Глаза владыки метали молнии и пасмурное лицо наливалось кровью, когда кто-нибудь из его приближенных вспоминал к случаю или невзначай Бардию не могли они знать, находясь вдали от родины, о подготавливаемой измене, о которой уже успел донести царю его верный, но неведомый соглядатай. Вскоре в многолюдном лагере пошли слухи о том, что войско, оставив гарнизоны в городах и важных укрепленных пунктах, двинется с места и отправится домой, в Персию; воины, затосковавшие по своим семьям и близким, по далекой родине, торопились превратить боевую добычу в грузные слитки серебра и в золотые монеты, уступая ее за бесценок пронырливым и вездесущим торговцам и перекупщикам.

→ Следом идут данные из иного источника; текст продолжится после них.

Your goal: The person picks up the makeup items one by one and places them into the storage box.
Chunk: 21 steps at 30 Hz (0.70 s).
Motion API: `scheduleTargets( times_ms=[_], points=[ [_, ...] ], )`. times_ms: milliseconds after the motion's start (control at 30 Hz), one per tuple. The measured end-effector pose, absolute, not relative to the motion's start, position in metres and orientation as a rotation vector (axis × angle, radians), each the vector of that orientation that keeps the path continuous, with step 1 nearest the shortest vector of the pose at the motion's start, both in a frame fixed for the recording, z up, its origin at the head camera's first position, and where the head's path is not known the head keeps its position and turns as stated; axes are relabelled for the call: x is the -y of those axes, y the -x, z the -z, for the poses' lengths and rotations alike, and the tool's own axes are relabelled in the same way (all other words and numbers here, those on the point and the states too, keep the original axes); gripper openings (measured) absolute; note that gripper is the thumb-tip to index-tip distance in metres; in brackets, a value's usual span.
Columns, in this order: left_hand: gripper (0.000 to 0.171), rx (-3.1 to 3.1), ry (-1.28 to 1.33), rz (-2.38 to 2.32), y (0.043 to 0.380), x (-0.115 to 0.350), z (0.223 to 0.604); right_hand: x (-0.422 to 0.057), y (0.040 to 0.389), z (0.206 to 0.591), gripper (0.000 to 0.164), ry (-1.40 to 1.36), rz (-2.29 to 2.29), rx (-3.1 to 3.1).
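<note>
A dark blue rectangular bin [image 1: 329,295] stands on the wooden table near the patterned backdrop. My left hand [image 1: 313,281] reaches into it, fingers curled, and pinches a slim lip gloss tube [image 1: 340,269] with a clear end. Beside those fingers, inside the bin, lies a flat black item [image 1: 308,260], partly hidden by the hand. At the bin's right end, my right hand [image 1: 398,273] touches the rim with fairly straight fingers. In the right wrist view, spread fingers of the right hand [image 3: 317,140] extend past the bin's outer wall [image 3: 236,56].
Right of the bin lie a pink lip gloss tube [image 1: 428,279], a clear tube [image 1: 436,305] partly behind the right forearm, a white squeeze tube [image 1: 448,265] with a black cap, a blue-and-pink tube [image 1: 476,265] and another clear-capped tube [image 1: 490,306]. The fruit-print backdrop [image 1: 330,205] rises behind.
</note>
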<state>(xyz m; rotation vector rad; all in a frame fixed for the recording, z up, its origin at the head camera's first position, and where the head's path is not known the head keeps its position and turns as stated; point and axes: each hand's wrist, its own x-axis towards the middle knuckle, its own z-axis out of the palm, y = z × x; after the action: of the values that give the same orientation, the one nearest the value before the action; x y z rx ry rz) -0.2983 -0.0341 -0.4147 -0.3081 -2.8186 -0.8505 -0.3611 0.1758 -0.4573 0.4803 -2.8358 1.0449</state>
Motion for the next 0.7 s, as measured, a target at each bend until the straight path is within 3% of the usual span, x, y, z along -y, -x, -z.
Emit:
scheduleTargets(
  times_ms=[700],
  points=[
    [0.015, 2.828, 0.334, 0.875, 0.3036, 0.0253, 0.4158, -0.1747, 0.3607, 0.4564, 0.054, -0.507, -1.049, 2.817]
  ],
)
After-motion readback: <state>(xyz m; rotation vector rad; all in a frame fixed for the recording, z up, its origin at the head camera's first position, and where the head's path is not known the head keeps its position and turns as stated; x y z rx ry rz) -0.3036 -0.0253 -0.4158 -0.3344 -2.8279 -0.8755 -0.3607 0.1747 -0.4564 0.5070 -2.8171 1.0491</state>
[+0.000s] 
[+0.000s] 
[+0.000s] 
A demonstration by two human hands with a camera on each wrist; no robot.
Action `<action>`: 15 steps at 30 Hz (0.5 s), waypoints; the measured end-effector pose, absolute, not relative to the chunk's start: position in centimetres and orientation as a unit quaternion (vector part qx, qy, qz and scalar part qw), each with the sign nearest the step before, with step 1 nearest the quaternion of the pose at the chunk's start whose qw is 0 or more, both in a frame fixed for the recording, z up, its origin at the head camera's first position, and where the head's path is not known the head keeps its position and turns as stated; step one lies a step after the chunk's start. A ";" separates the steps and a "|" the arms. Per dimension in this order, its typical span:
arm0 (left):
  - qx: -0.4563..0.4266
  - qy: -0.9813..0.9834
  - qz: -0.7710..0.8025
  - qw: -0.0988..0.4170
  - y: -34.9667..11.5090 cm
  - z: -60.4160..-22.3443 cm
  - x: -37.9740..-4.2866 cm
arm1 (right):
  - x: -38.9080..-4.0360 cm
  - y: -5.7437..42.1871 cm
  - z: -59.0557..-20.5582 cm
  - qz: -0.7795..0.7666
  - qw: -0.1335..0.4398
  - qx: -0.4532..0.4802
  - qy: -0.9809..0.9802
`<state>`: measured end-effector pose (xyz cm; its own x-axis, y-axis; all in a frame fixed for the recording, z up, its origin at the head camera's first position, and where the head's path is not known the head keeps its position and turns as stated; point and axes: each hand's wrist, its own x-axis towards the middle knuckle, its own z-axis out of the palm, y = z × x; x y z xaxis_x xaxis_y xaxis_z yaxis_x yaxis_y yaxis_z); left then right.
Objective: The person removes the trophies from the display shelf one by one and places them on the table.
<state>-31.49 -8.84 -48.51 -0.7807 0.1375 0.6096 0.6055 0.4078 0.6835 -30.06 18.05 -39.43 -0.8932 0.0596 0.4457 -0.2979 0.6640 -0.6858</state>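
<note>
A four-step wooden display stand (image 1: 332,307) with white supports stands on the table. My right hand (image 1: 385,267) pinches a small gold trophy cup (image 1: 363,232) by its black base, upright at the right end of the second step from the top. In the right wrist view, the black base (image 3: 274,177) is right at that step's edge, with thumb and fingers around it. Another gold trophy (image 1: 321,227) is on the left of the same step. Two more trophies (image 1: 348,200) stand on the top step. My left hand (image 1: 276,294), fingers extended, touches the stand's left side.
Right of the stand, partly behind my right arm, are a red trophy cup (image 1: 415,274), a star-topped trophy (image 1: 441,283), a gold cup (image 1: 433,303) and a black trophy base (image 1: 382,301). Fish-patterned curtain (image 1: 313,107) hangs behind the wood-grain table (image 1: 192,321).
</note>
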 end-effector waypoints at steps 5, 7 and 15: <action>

Одним из первых заметил разительную перемену в умонастроении царя Крез. Не желая попасть под тяжелую царскую руку, скорую на расправу, он старался бывать как можно реже в окруженном глубоким рвом лагере. Состарившись при персидском дворе (целых двадцать два года находился Крез, прослывший среди своих современников мудрым, неотлучно сначала при Кире, а затем при преемнике его Камбизе), он безмерно устал от вечных тревог и надежд на переменчивое военное счастье, от тягот и лишений, утомительных переходов по необозримым просторам Азии, чьи народы не желали подчиняться добровольно захватчикам, вновь и вновь поднимаясь на борьбу. Да и преклонный возраст брал свое - тело и душа вельможи требовали тишины и покоя. И когда, вынужденный признать свое поражение, сломленный болезненными ударами своей злокозненной судьбы, Псамметих предложил Крезу поселиться в одном из его дворцов, вельможа согласился, не раздумывая долго. Кладовые дворца переполнены щедрыми дарами египетской земли, подвалы - вином, а расторопные рабы способны читать малейшее желание в глазах господина и спешат выполнить его.

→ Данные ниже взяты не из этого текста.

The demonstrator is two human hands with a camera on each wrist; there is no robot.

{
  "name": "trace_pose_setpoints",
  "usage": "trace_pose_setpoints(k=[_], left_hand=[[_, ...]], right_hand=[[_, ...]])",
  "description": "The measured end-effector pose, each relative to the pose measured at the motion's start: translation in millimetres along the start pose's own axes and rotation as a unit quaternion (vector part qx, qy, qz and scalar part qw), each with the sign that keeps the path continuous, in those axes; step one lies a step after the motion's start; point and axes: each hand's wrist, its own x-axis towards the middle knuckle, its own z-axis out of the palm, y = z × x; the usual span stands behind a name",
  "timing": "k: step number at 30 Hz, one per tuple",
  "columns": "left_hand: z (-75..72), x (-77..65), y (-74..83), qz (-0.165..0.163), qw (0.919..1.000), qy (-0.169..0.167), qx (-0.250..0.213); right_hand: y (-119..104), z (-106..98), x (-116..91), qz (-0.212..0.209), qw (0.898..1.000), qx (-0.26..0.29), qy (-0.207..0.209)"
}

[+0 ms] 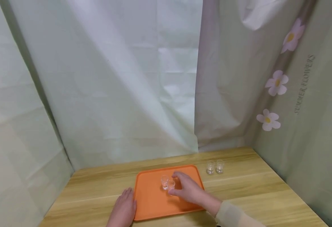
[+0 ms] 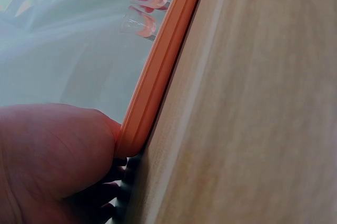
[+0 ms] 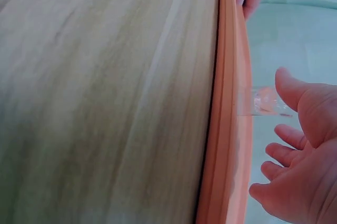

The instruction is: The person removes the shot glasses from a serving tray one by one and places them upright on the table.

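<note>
Two small clear shot glasses stand close together on the orange tray (image 1: 151, 209): a rear-left glass (image 1: 164, 182) and a front-right glass (image 1: 171, 185). My right hand (image 1: 187, 189) is around the front-right glass, thumb in front and index finger behind. In the right wrist view the fingers (image 3: 287, 155) are spread, with a gap between them and the shot glass (image 3: 263, 101). My left hand (image 1: 123, 206) lies beside the tray's left edge, its fingers straight on the table and its thumb side against the tray rim (image 2: 139, 124).
Two more clear shot glasses, one at left (image 1: 210, 167) and one at right (image 1: 220, 166), stand on the wooden table (image 1: 256, 192) beyond the tray's right rear corner. Pale green curtains (image 1: 126, 94) hang behind the table and along both sides.
</note>
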Motion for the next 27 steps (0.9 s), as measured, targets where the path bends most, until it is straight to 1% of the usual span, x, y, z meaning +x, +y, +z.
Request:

Отец Псамметиха, осененный удачей Аматис, был некогда верным союзником Креза, - прочные узы взаимовыгодной дружбы связывали их, могущественного фараона и царя богатейшей Лидии. И нет в том вины ушедшего в место таинственное [загробный мир (древнеегипет.)] фараона, что он не поспел тогда, двадцать два года назад, на помощь своему союзнику, - сам Крез не советовал ему торопиться. А когда Кир подступил к Сардам, столице Лидии, со всем своим войском, торопиться было бы излишне: через неделю после начала осады полчища Кира ворвались в пылающий город, полонили отчаявшегося Креза...

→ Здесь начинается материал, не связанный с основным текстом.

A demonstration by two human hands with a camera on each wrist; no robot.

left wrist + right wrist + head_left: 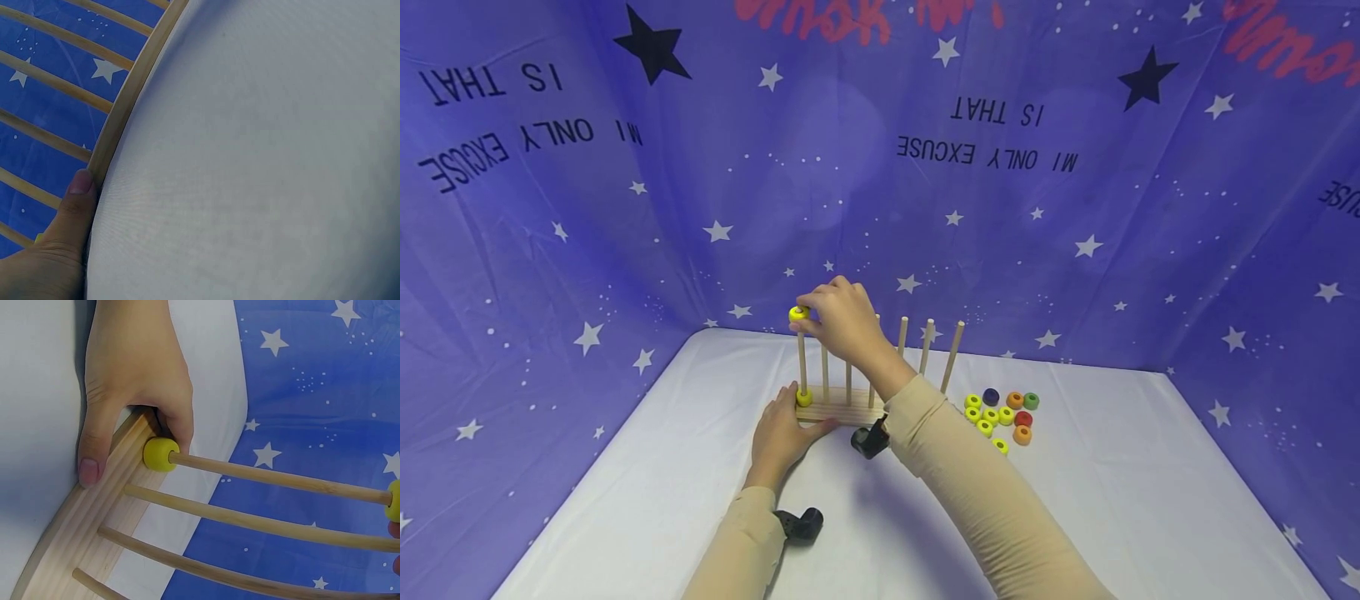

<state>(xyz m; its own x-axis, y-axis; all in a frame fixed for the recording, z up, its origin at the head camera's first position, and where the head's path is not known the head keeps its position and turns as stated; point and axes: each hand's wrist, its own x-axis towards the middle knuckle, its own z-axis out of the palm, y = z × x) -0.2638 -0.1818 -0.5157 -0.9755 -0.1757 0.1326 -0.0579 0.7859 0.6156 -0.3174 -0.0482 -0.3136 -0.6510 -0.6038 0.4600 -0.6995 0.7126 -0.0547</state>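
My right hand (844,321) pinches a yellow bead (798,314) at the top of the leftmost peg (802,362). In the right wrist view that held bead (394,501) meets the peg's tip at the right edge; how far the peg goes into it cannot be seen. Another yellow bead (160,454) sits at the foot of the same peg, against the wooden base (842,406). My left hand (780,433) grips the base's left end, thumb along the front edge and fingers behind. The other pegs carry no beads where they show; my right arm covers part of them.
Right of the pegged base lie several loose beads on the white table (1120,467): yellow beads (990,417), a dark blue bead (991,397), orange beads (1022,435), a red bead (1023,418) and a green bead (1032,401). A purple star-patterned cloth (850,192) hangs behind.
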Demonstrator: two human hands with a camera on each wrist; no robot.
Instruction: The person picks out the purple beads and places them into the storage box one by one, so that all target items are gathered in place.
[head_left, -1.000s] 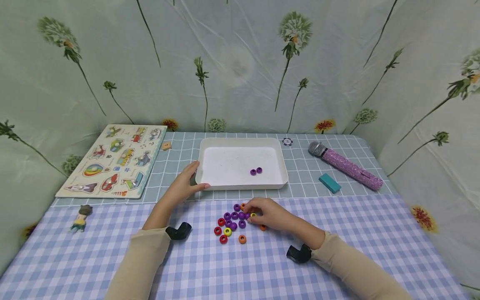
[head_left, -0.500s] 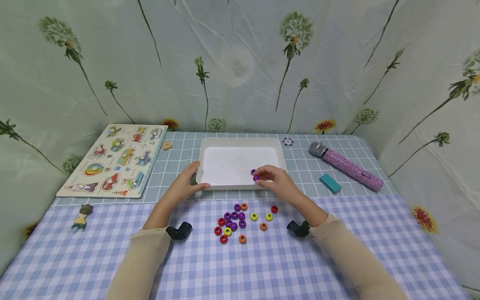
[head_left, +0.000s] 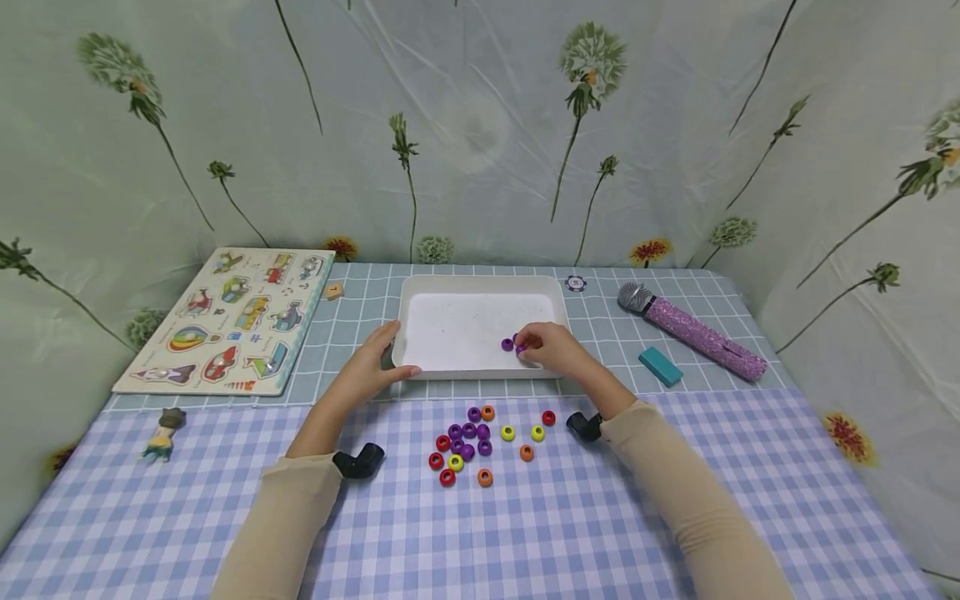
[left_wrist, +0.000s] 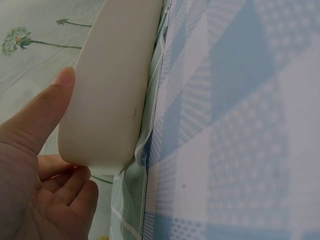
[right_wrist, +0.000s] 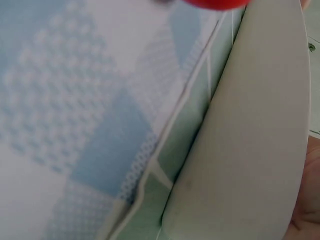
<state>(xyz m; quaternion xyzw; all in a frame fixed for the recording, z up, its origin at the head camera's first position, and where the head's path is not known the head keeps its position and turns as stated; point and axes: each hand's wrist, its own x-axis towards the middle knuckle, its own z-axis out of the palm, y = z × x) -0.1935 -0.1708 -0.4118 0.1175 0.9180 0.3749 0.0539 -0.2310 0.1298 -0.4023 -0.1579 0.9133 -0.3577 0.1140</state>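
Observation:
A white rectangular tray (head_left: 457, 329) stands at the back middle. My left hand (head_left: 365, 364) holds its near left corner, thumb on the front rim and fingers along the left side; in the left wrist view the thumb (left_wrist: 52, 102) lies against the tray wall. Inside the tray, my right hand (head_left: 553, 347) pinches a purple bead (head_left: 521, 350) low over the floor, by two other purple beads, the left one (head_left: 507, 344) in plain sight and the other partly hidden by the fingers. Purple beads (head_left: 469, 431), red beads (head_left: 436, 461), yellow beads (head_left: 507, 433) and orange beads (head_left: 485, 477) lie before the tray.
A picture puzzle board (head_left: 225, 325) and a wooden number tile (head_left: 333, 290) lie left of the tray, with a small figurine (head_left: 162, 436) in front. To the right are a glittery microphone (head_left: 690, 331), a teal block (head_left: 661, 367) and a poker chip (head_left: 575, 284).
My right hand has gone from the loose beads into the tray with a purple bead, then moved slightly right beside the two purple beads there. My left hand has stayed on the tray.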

И еще одно немаловажное обстоятельство заставило Креза принять предложение сына Аматиса: здесь, в благоустроенном дворце, вдали от глаз подверженного вспышкам необузданного гнева владыки, вельможа мог лишний раз сослаться на нездоровье от невыносимой жары, чтобы не присутствовать на очередном смотре поредевшего войска или совете царских военачальников.
Но сегодня, как только багряноликий бог египтян, миновал середину небосвода, направился в огненной ладье в свои золотые чертоги и порожденный его жгучими лучами зной стал спадать, ослабленный свежим дыханием могучей реки, седобородый Крез заторопился в путь. Молодой жрец из Вавилона, сын верховного служителя храма Мардука, явился ранним утром к нему во дворец, не успев даже стряхнуть со своих одежд пыль дальних дорог, и добился невозможного: упросил Креза встретиться с Камбизом, доложить владыке большей части мира о посланнике вавилонских жрецов - да примет его царь, если сочтет нужным.
Юноша привез с собою необычный дар владыке персов и мидян от Верховного собрания вавилонских жрецов - меч Хаммурапи!
Ни разу за все время беседы с посланцем шестидесятивратного города не задумывался Крез о тех опасностях, которым он подвергал собственную жизнь, согласившись на встречу с царем. Но стоило ему оказаться вне стен дворца, в паланкине из эбенового дерева, приподнятого на литые плечи чернокожих рабов, как заснувшие было сомнения и тревоги раздвоенным языком змеи коснулись его сердца, и оно, вспугнутое ими, забилось учащенно, готовое выскочить из груди.
Опытный царедворец, Крез внимательно следил за всем, что творится в лагере, и он не мог не знать, что занемогший Камбиз не принимал решительно никого, и нарушать его покой было бы по крайней мере неблагоразумно. Спохватившись, он готов был приказать рабам повернуть обратно, когда выбежавший из покоев молодой жрец заставил его устыдиться собственного малодушия.